Although there are signs posted outside many establishments, enforcement is nearly nonexistent. Pretty much everywhere you go in Toronto you find people smoking right outside building doors. When I was at the hospital I mentioned (and, for obvious reasons, I'm not going to identify it) not only patients and visitors but staff were smoking far less than 9 metres from the entrance, and nobody seemed to care.
The rule against smoking in your own car in a mall parking lot is kinda silly and I hadn't heard of it before. The anti-smoking Nazis don't have nearly enough manpower to snoop on every one of the thousands of cars in mall parking lots to sniff out smokers, so there can't be too much enforcement of that.

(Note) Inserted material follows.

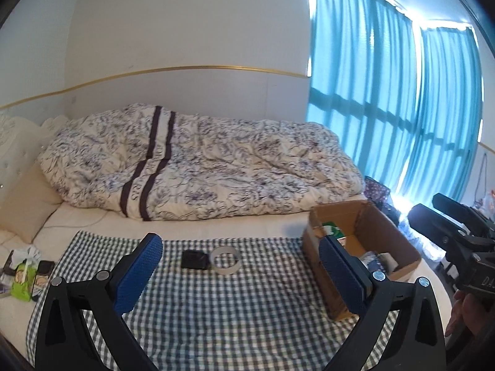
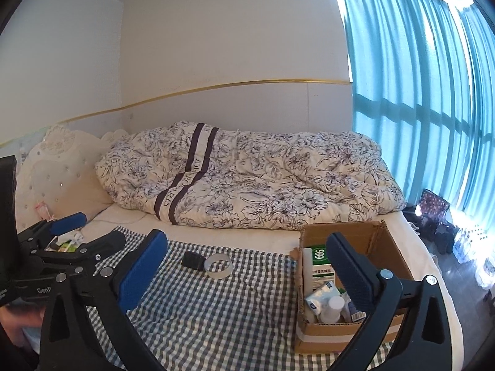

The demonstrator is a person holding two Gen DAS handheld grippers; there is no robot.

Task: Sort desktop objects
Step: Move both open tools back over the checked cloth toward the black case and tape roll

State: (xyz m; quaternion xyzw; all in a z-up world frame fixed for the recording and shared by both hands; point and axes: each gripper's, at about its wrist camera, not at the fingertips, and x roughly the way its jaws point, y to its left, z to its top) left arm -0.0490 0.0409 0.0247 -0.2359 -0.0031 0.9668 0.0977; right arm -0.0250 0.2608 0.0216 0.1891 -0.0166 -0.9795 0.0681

When I took a GO Bus recently, not only was I able to smoke right on the platform where the bus was going to be loading, but at a scheduled stop the driver permitted me to exit the bus to have a cigarette while he waited for his scheduled departure time. Not only did he not force me to move off GO Transit property but he told me "Don't wander away." The only restriction he put on me was that I reboard the bus immediately when he was ready to go.
On one occasion, I took a Greyhound late at night. There were only two passengers, and all three of us (the driver and two passengers) were smokers. Since we were getting off prior to arrival at the bus station and the driver planned to head straight for the garage upon dropping us off, we all smoked for most of the trip.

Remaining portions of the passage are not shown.